Especialistas lembram que a cafeína realmente chega ao leite, mas isso não significa que a bebida esteja proibida durante a amamentação. O ponto-chave é a quantidade: entender quanto cabe na rotina sem provocar agitação extra no pequeno (e palpitação na mãe).
Com base em recomendações médicas, veja a seguir o que é considerado consumo seguro, como o organismo do bebê reage e que sinais merecem atenção.
Quanto de cafeína é considerado seguro durante a amamentação
Até 200 mg por dia – o equivalente a duas xícaras de café coado – é o limite aconselhado pela pediatra Talita Lodi Holtel, do Hospital e Maternidade Sepaco (SP). Dentro desse teto, o risco de efeitos indesejados cai bastante.
Para ajudar o corpo a metabolizar a substância antes da próxima mamada, a orientação é tomar o café logo após amamentar. Assim, parte do composto já terá sido eliminada quando o bebê voltar ao peito.
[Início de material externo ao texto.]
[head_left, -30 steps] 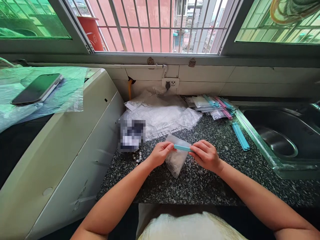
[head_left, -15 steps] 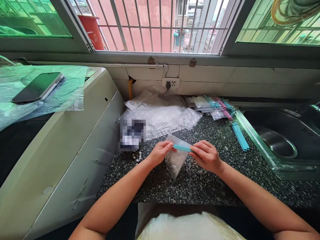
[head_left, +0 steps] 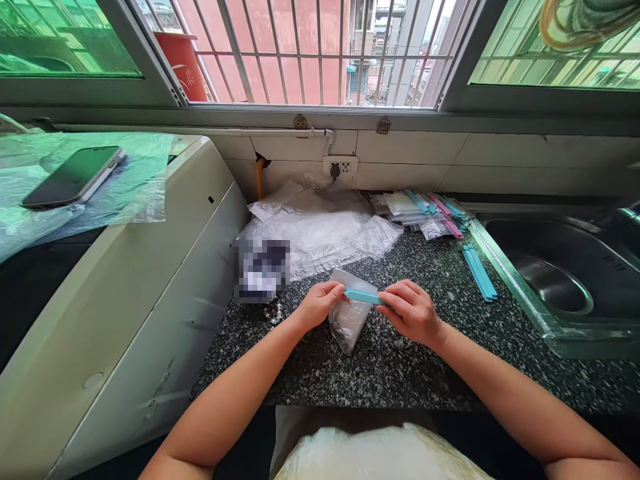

Os números variam conforme o preparo da bebida. Enquanto uma caneca de 200 ml de café filtrado entrega cerca de 120 mg de cafeína, um expresso concentra mais e pede cautela. Somam-se ainda chás pretos, verdes, chimarrão, refrigerantes, energéticos e chocolate: todos entram na conta diária.
Sinais de sensibilidade no bebê e alternativas sem cafeína
Nem todo recém-nascido reage da mesma forma, mas alguns comportamentos acendem o alerta de que a cafeína pode estar pesando:
Imagem: Internet
- Irritabilidade ou agitação fora do habitual
- Dificuldade para dormir ou tirar sonecas
- Refluxo mais intenso
- Desconforto abdominal e gases
Isso ocorre porque o metabolismo infantil, especialmente antes dos seis meses, leva muito mais tempo para eliminar a substância – até 80 horas, contra cerca de cinco em adultos. Prematuros demandam atenção redobrada, já que o fígado e os rins ainda imaturos prolongam ainda mais essa depuração.
Percebeu algum desses sinais? Vale reduzir a dose, espaçar o café das mamadas ou migrar para versões descafeinadas, que mantêm o sabor com traços mínimos de estimulante. Chás claros, como erva-doce, cidreira e hortelã, são opções que ajudam a relaxar sem impactar o bebê.
Outras fontes de cafeína que entram na conta
Além do cafezinho tradicional, entram no cálculo diário: chá preto, chá verde, mate, refrigerantes de cola, energéticos e o popular chimarrão. Se a ideia é guardar a cota para o café, corte ou diminua essas bebidas. Já o chocolate, segundo a nutricionista Gabrielly Botelho, contém doses tão pequenas que raramente fazem diferença.
Em excesso, a cafeína pode ainda atrapalhar a absorção de ferro, cálcio e vitamina D – nutrientes importantes no pós-parto – e provocar vasoconstrição no mamilo, dificultando a pega. Por isso, moderação é a palavra-chave para manter mãe e bebê em sintonia.